Toutes ces odeurs se mêlent et s’entrecroisent au fil des souks et des endroits, c’est bien ces odeurs qui font de ces souks ce la fierté de la ville.

La Koutoubia est juste en face de la place Jama El fna. Pas possible de la rater, on la voit de loin.
Il y a plus haut dans la nouvelle ville (ou pas loin), les jardin Majorelle (où la peintre Majorelle a vécu et qu’il a construit) et sont resté monuments de la ville.
Il y a aussi un musée dans l’ancienne médina mais ne me demandez pas où, j’y ai jamais mis les pieds, vaut mieux se faire guider ou demander son chemin (les ruelles se ressemble et on risque de tourner en rond un bon moment)

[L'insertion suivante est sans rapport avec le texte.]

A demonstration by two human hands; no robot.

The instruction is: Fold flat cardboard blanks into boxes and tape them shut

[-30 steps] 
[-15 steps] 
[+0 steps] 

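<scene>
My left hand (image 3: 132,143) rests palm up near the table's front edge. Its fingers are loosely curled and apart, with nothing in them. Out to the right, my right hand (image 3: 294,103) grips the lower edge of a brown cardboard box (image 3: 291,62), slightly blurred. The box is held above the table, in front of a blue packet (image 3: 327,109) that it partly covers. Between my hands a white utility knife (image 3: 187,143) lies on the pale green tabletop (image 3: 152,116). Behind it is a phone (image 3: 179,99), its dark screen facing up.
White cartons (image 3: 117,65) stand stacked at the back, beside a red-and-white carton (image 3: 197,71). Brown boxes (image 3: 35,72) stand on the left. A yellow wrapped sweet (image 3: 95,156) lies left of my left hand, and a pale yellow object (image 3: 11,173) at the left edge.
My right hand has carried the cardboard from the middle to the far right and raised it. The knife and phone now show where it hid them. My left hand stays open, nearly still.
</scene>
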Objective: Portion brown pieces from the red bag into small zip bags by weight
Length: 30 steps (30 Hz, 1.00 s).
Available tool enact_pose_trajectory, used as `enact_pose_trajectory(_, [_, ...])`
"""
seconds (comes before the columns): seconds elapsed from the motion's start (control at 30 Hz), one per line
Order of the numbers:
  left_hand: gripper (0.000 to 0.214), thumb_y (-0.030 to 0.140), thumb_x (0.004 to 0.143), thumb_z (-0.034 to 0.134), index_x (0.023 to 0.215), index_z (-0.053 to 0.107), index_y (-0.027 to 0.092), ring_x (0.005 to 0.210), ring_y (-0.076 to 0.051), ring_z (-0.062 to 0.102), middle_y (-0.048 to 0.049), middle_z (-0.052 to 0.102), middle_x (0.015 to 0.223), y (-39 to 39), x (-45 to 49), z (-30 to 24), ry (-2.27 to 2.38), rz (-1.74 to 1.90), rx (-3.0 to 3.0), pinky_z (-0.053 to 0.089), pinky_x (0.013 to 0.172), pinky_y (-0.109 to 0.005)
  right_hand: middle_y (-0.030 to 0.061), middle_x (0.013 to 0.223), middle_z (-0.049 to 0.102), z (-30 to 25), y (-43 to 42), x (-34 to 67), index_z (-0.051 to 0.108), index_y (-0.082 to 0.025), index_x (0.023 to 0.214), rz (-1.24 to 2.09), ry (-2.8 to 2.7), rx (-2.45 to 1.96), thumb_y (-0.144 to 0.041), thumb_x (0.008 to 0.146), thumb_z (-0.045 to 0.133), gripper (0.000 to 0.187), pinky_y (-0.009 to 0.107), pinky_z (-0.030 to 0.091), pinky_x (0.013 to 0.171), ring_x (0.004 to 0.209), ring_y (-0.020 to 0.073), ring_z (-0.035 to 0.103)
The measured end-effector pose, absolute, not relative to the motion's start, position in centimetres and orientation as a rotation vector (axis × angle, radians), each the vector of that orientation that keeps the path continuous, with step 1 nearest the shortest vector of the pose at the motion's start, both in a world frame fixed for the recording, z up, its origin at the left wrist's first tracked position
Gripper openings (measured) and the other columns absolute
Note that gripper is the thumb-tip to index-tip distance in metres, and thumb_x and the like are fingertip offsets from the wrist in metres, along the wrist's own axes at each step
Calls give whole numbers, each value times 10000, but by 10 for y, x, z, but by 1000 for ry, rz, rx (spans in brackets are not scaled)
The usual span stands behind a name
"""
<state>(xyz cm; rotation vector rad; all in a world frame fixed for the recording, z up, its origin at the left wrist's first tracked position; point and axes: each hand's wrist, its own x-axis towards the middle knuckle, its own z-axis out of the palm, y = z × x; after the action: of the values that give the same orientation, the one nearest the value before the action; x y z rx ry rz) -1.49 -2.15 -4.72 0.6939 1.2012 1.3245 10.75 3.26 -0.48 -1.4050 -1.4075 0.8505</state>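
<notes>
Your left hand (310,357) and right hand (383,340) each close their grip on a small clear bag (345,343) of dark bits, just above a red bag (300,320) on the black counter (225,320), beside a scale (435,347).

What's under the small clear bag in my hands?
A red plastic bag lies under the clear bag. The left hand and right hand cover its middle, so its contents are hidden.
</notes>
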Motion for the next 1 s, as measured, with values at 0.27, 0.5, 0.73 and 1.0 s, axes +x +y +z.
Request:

Bab Jdid est une grande avenue qui descend du fameux bassin La Ménara vers les remparts direct au luxueux hôtel hors classe La Mamounia (tout près de la Koutoubia). La Ménara, nichée au milieu d’une oliveraie (j’appelle ce bassin la mer de Marrakech) st le lieu de rencontre des petites familles e des amoureux en sortie le dimanche (ou les jours fériés). Elle est gardée et entretenue, ferme ses porte le soir. Le bassin renferme des carpes (pour les voir, jeter quelques miettes de pain et là vous pouvez être sûrs de les voir pointer leurs grosses lèvres charnues, et hop, plus de pain !)

Bon parlons un peu de l’infrastructure :
Etant une ville touristique par excellence, Marrakech est plantée d’hôtels toutes catégories confondues. Le guide bleu ou le routard vous donnera les bonnes adresses, faut réserver à l’avance pour le séjour, car c’est tout le temps plein. Les restaurants pour toutes les bourses pullulent. Le moins cher et le « restau » Jama El fna dont j’ai parlé plus haut. La plupart des hôtels ont leur propres restaurants. On ne risque pas de mourir de faim je vous assure.

Mon restau préféré (mais pas le moins cher) est « Le Comptoir Paris Marrakech » (le même se trouve à Paris pour ceux qui ne peuvent venir, peuvent se contenter d’une soirée là bas. Décor à la mille et une nuit. Les vendredis et samedis, vers 23h, débarquent dans la salle une bonne dizaine de jeunes filles exécutant la danse orientale en habit adéquat, la musique est forte, on vous sert des tapas ou vous pouvez dîner à votre convenance. Bref, cela vaut le détour.


Il y a aussi le fameux Chez Ali (Fantasia et Dîner sous les tentes Caidales, spectacle garanti) mais c'est spécial touriste. A voir au moins une fois!

Je pense avoir fait le tour de ma petite ville aux couleurs chaleureuses.

Ah j’oubliais, je voulais vous parler aussi de l’origine du nom de Marrakech : au tout début de l’arrivée des arabes au Maroc avec les croisades musulmanes (il n’y avait que les berbères au début et qui sont aussi originaire du Yemen), tout le Maroc s’est appelé Marrakech : "Marra" veut dire "passer", "Kech" veut dire "faire attention". En fait, le Maroc était le point de rencontre de toutes les caravannes de commerce entre le nord (l’Europe) et le sud (l'Afrique). Comme les caravannes étaient bien sûr chargées de denrées rares ou précieuses, il y avait aussi des pirates (mer et terre). Du coup, le passage entre le nord et le sud se faisant dangereux, les gens se souhaitaient bonne route et ajoutaient : passer et faites attention d’où Marra Kech. Le Maroc fut alors Marra Kech.

La dynastie Almohade (je crois, j’ai oublié mon cours d’Histoire du CE1), par son chef Youssef Ben Tachfine a fait construire la ville (donc les remparts et l’ancienne Médina) et en a fait sa Capitale, elle a alors pris le nom du royaume, enfin on voit naître la ville de MARRAKECH.

Bon ben j’epère que vous ne vous êtes pas trop ennuyé si vous êtes arrivé là, merci d’avoir suivi ce cours (assez bizzare quand même et tortueux) et j’espère vous avoir un peu renseigné sur ma belle petite ville. Vous êtes tous les bienvenues chers Ciaonautes.